Mayhew’s narrative alternates between the perspectives of Viola, who is trying to understand her new home; an island native named Leah Cedars, who is struggling to reconcile her sexual awakening with the shifting loyalties and expectations of her community; and an omniscient perspective that delivers and embodies Lark’s austere principles and judgments.
“Impossible Causes” also jumps back and forth in time in ways that can be as foggy as the landscape the author evokes in passages of archaic prose. Yet the picture that emerges is an important one, concerning itself with the external governance of women’s bodies, their actions and their fates — a theme not confined to the remote Lark.
Leah and Viola present interesting contrasts of female experience. Both are headstrong and confident, yet one is worldly and young, the other a naïve adult. Mayhew sets them on a collision course that will reveal the island’s worst secrets.
While Leah wages war against tradition, expectation, her own simplicity and her sense of familial obligation, Viola becomes intrigued with the three oldest girls on the island, who people suspect are practicing pagan rituals at the behest of Mr. Hailey. Viola and Leah circle these girls on separate missions, at times concerned for them but often jealous and curious about what they are up to.
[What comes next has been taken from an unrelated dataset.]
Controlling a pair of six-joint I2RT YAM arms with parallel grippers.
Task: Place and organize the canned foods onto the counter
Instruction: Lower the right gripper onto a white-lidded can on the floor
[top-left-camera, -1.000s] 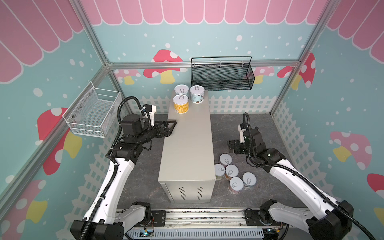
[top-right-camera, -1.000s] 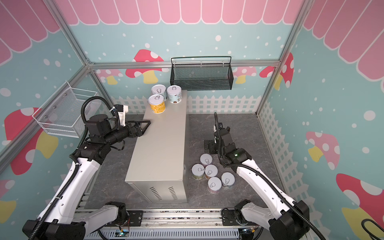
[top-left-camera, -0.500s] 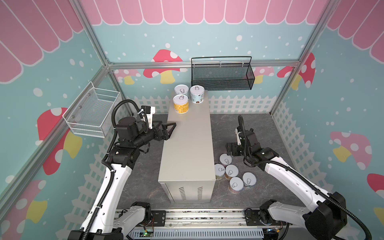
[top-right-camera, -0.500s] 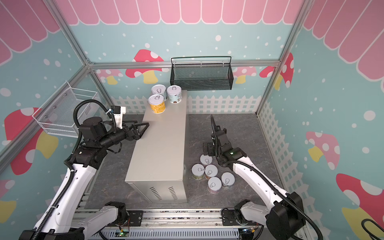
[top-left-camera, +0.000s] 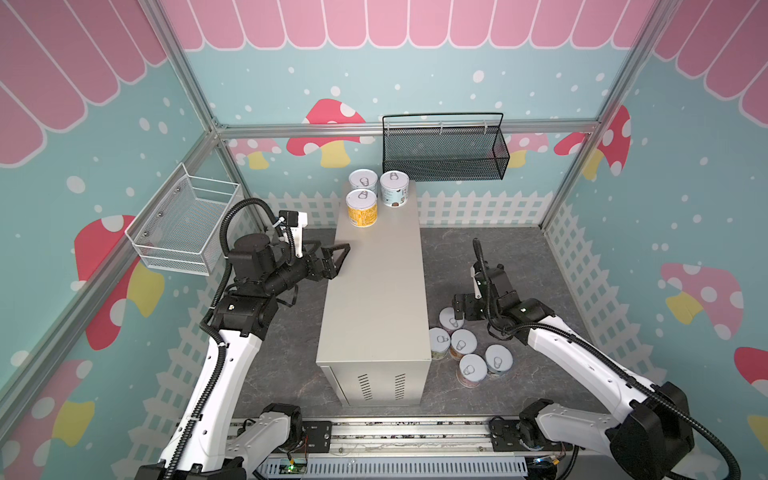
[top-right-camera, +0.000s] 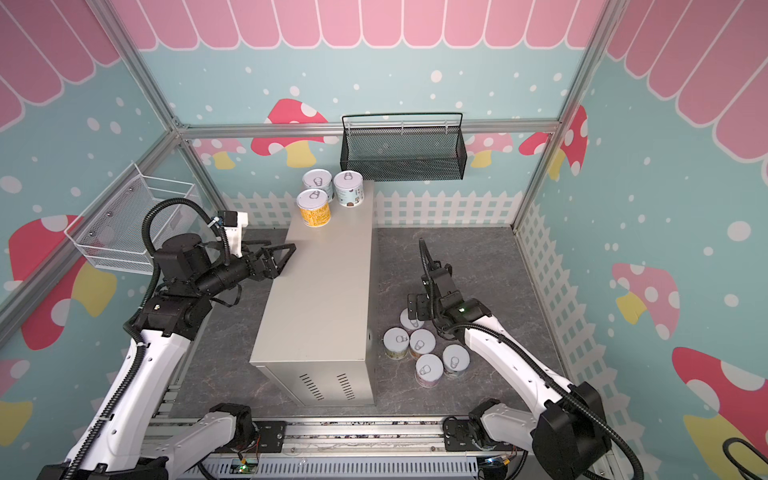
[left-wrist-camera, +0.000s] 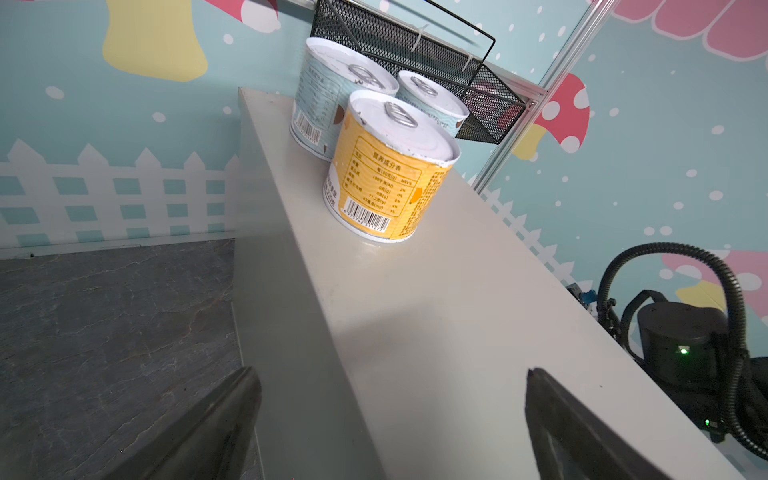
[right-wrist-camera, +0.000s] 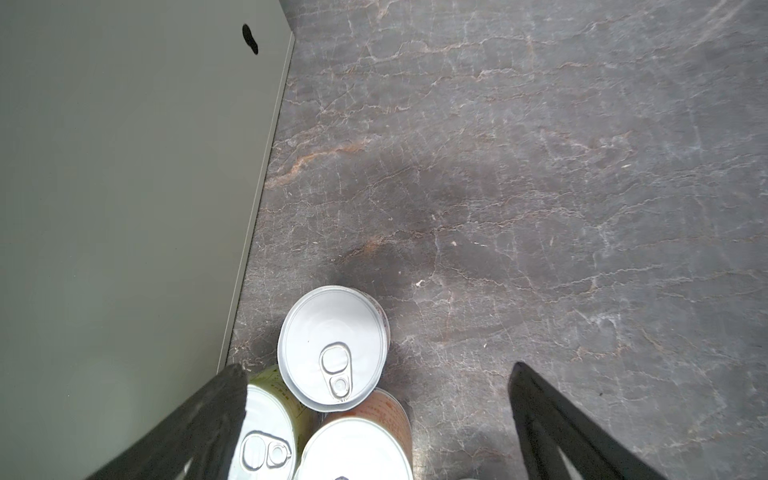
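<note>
The counter (top-left-camera: 374, 291) (top-right-camera: 324, 291) stands lengthwise in the middle of the floor. On its far end sit a yellow can (top-left-camera: 362, 208) (left-wrist-camera: 386, 174) and two blue cans (top-left-camera: 363, 181) (top-left-camera: 395, 189). Several more cans stand on the floor to the counter's right (top-left-camera: 463, 344) (top-right-camera: 422, 343). My left gripper (top-left-camera: 341, 258) (left-wrist-camera: 390, 372) is open and empty over the counter's left edge, short of the yellow can. My right gripper (top-left-camera: 469, 309) (right-wrist-camera: 377, 368) hangs open above the floor cans. Below it are a white-lidded can (right-wrist-camera: 332, 345), a green one (right-wrist-camera: 266, 440) and an orange one (right-wrist-camera: 365, 436).
A black mesh basket (top-left-camera: 444, 151) hangs on the back wall just behind the counter's cans. A white wire basket (top-left-camera: 187, 228) hangs on the left wall near my left arm. White picket fencing lines the walls, and a rail (top-left-camera: 395, 432) runs along the front.
My right gripper has moved nearer, down over the floor cans. My left arm has pulled back to the left, its gripper sliding slightly nearer along the counter's edge.
</note>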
In the end, the truth of the matter is all too common, but it takes on a particular resonance among the innocent islanders of Mayhew’s creation.
Over on Scotland’s mainland, where prostitution is legal, we encounter the world of Kirstin Innes’s racy debut, FISHNET (Scout Press, 336 pp., $27). The novel follows Fiona, a single mother who is stuck in a dead-end job well below her intellectual abilities, as she searches for her sister, Rona. When Fiona learns that Rona was working as a prostitute when she vanished, she begins a deep and all-consuming dive into the world of sex work.
The book opens with a nasty punch, a visceral scene that we later discover is what tipped the scales of Rona’s life and caused her descent. Or was it a descent? Innes’s approach to her subject matter examines this question with care, presenting the prostitutes as women with rich inner lives and interests.
“Fishnet” contains many more instances of gritty brilliance following its dramatic start. Innes’s depiction of respectable Scottish ladies on the sloppy, sticky, slithering prowl, during a “darker, squelchier” bachelorette party complete with a “seduction tutor,” provides a stark contrast to the more sedate doings of the call girls, hookers and streetwalkers. “Fishnet” can be oversexed at times — not everything in a novel needs to be on brand — especially when it comes to Fiona herself, whose prurient imaginings of prostitutes’ lives may well irritate some readers. The same is true of her quest to understand the power her sister might derive from selling sex. There are ways Fiona might do this without, you know, doing it.